**Supplied data:**

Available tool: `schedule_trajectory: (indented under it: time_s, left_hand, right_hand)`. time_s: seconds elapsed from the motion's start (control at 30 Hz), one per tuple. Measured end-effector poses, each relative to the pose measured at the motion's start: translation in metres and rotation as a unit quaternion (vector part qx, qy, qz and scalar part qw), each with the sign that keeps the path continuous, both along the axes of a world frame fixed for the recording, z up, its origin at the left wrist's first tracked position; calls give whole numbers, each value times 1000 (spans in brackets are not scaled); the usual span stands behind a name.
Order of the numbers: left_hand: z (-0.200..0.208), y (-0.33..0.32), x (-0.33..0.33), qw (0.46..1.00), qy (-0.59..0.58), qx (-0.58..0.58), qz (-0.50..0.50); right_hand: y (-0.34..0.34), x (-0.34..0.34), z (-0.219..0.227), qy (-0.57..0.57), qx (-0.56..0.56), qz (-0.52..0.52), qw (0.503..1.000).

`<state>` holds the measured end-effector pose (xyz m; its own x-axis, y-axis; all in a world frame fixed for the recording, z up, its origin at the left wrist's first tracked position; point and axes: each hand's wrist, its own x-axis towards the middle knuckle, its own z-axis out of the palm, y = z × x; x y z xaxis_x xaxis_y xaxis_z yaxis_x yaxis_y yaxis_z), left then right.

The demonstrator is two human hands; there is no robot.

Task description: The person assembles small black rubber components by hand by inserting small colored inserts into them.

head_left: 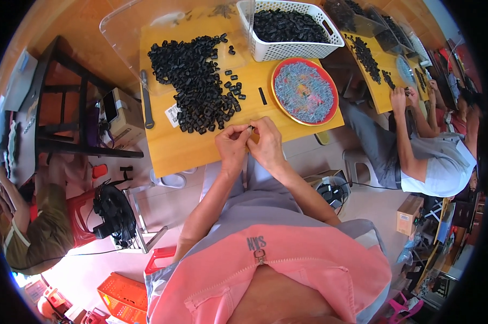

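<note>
One dark piece (252, 128), pinched by left hand (233, 148) and right hand (267, 143) near the red tray (335, 95), might slip, being so tiny.

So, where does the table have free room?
Bare table: between the black pile and the red bowl, around the black strip; also the near-left corner, beside the left hand. Crowded: under the pile and white basket.

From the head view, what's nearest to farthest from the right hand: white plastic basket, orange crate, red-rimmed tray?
1. Red-rimmed tray: ahead, rightward.
2. White plastic basket: beyond the tray.
3. Orange crate: floor, behind left.
</note>
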<state>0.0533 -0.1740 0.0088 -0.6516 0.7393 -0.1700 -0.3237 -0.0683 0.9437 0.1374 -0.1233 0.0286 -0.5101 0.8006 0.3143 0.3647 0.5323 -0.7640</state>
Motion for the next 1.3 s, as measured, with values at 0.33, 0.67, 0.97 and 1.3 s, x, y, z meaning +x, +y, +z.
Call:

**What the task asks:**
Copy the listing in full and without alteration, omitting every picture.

**Answer for the task:**
Available tool: `schedule_trajectory: (indented under it: time_s, left_hand, right_hand)`. time_s: seconds elapsed from the motion's start (control at 30 Hz), one per tuple. Measured end-effector poses, each relative to the pose measured at the motion's start: translation in metres and rotation as a unit quaternion (vector part qx, qy, qz and scalar part qw), each with the sign that keeps the path continuous, both along the axes of a world frame fixed for the recording, z up, its origin at the left wrist's first tracked position; calls give whole numbers, each value times 1000 (spans in brackets are not scaled); the usual span stands behind a name.
Order of the numbers: left_hand: z (-0.200..0.208), y (-0.33..0.32), x (-0.33..0.33), qw (0.46..1.00), qy (-0.59..0.58), qx (-0.58..0.58), qz (-0.50..0.50); right_hand: y (-0.34..0.34), x (-0.34..0.34), z (-0.219..0.227), qy (-0.57..0.57), qx (-0.56..0.56), qz (-0.52..0.52), qw (0.503..1.000).

`<state>` holds the measured end-effector pose (xyz m; its own x-axis, y-axis; all in a world frame fixed for the recording, z up, its origin at the left wrist's first tracked position; point and axes: each hand's wrist, its own x-axis towards the middle knuckle, its own z-axis out of the palm, y = z × x; x y z xaxis_x xaxis_y xaxis_z yaxis_x yaxis_y yaxis_z), left then right.

The demonstrator is two human hands; there is no robot.

Task description: The person assembles small black rubber components by hand by inserting small colored inserts into them.

head_left: 

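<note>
One dark piece (252, 128), pinched by left hand (233, 148) and right hand (267, 143) near the red tray (335, 95), might slip, being so tiny.

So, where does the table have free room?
Bare table: between the black pile and the red bowl, around the black strip; also the near-left corner, beside the left hand. Crowded: under the pile and white basket.

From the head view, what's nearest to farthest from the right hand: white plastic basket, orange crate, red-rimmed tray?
1. Red-rimmed tray: ahead, rightward.
2. White plastic basket: beyond the tray.
3. Orange crate: floor, behind left.
</note>
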<state>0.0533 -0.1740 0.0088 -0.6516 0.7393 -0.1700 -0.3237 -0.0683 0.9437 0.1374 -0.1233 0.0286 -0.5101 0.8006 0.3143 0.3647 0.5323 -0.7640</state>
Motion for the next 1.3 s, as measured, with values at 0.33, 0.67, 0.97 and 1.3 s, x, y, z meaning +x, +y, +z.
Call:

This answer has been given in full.